What is required - Repeat every line of the data verbatim.

** Data below follows **

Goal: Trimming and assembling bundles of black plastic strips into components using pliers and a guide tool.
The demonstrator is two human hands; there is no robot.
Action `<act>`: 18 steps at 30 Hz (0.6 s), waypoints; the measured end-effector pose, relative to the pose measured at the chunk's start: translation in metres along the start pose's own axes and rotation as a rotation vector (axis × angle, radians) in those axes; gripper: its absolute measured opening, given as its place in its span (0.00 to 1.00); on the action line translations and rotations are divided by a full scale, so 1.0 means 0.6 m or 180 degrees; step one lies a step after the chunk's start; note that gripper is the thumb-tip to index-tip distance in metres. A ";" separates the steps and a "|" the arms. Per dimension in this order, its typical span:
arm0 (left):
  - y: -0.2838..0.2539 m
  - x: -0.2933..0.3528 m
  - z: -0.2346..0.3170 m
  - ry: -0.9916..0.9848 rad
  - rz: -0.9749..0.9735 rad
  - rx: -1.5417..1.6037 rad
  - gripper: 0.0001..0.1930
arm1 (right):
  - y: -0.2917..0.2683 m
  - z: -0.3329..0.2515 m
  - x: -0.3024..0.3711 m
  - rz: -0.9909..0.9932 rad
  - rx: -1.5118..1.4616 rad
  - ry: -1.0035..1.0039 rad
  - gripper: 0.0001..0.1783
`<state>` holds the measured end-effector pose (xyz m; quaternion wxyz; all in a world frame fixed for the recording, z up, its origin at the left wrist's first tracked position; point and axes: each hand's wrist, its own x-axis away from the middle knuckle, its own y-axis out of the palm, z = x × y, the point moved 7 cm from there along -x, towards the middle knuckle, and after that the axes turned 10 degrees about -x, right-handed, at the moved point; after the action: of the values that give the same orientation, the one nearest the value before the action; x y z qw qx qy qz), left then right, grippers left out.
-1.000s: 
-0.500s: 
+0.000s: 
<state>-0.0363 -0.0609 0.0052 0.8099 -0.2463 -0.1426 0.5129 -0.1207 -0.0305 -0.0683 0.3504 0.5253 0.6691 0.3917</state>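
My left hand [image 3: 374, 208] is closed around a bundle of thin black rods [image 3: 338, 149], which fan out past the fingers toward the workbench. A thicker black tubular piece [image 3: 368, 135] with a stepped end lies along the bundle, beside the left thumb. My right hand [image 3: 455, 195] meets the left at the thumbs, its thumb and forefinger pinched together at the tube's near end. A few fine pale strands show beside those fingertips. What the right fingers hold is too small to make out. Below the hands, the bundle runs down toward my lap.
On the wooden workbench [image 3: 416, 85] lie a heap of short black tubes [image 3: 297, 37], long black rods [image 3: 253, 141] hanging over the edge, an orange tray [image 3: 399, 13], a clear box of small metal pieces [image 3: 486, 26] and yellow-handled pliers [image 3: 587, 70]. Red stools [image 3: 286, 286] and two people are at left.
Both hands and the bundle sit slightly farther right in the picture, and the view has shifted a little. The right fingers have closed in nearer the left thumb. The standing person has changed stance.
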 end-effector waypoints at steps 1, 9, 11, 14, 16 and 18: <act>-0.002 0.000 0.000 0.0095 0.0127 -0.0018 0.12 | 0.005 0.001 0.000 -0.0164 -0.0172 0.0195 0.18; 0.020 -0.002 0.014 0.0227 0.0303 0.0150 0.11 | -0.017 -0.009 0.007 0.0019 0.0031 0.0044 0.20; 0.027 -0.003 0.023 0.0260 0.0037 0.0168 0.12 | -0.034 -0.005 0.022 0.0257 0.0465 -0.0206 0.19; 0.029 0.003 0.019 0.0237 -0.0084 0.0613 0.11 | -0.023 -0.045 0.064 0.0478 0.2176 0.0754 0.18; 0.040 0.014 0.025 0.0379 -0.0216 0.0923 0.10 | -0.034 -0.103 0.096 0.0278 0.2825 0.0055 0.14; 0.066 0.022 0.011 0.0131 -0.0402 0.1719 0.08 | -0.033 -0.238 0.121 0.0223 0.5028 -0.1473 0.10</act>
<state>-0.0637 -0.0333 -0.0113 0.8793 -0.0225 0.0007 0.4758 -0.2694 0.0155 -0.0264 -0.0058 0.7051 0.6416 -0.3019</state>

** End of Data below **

Exercise output -
Goal: Trimming and assembling bundles of black plastic strips into components using pliers and a guide tool.
The demonstrator is two human hands; there is no robot.
Action `<act>`: 18 steps at 30 Hz (0.6 s), waypoints; the measured end-effector pose, relative to the pose measured at the chunk's start: translation in metres along the start pose's own axes and rotation as a rotation vector (axis × angle, radians) in those axes; gripper: its absolute measured opening, given as its place in its span (0.00 to 1.00); on the action line translations and rotations are divided by a full scale, so 1.0 means 0.6 m or 180 degrees; step one lies a step after the chunk's start; note that gripper is the thumb-tip to index-tip distance in metres. A ";" separates the steps and a "|" the arms. Per dimension in this order, its typical span:
arm0 (left):
  - y: -0.2838..0.2539 m
  - x: -0.2933..0.3528 m
  - z: -0.2346..0.3170 m
  - ry: -0.9916..0.9848 rad
  - rz: -0.9749..0.9735 rad
  - rx: -1.5417..1.6037 rad
  - gripper: 0.0001..0.1930
arm1 (right):
  - y: -0.2917..0.2683 m
  - z: -0.3329..0.2515 m
  - x: -0.3024..0.3711 m
  - rz: -0.9909..0.9932 rad
  - rx: -1.5118..1.4616 rad
  - ry: -1.0035..1.0039 rad
  - gripper: 0.0001..0.1783
`<state>` holds the measured end-effector pose (xyz m; quaternion wxyz; all in a world frame fixed for the recording, z up, its origin at the left wrist's first tracked position; point and axes: each hand's wrist, its own x-axis away from the middle knuckle, its own y-axis out of the palm, z = x × y, the point moved 7 cm from there along -x, towards the middle knuckle, and after that the axes turned 10 degrees about -x, right-handed, at the moved point; after the action: of the values that give the same orientation, the one nearest the value before the action; x y z qw qx qy qz), left then right, grippers left out.
-1.000s: 
-0.500s: 
+0.000s: 
<state>-0.0363 -0.0609 0.0052 0.8099 -0.2463 -0.1426 0.5129 -0.1207 -0.0305 -0.0683 0.3504 0.5253 0.6691 0.3917</state>
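My left hand [image 3: 374, 208] is closed around a bundle of thin black rods [image 3: 338, 149], which fan out past the fingers toward the workbench. A thicker black tubular piece [image 3: 368, 135] with a stepped end lies along the bundle, beside the left thumb. My right hand [image 3: 455, 195] meets the left at the thumbs, its thumb and forefinger pinched together at the tube's near end. A few fine pale strands show beside those fingertips. What the right fingers hold is too small to make out. Below the hands, the bundle runs down toward my lap.
On the wooden workbench [image 3: 416, 85] lie a heap of short black tubes [image 3: 297, 37], long black rods [image 3: 253, 141] hanging over the edge, an orange tray [image 3: 399, 13], a clear box of small metal pieces [image 3: 486, 26] and yellow-handled pliers [image 3: 587, 70]. Red stools [image 3: 286, 286] and two people are at left.
Both hands and the bundle sit slightly farther right in the picture, and the view has shifted a little. The right fingers have closed in nearer the left thumb. The standing person has changed stance.
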 end-effector waypoints at steps 1, 9, 11, 14, 16 and 18: <act>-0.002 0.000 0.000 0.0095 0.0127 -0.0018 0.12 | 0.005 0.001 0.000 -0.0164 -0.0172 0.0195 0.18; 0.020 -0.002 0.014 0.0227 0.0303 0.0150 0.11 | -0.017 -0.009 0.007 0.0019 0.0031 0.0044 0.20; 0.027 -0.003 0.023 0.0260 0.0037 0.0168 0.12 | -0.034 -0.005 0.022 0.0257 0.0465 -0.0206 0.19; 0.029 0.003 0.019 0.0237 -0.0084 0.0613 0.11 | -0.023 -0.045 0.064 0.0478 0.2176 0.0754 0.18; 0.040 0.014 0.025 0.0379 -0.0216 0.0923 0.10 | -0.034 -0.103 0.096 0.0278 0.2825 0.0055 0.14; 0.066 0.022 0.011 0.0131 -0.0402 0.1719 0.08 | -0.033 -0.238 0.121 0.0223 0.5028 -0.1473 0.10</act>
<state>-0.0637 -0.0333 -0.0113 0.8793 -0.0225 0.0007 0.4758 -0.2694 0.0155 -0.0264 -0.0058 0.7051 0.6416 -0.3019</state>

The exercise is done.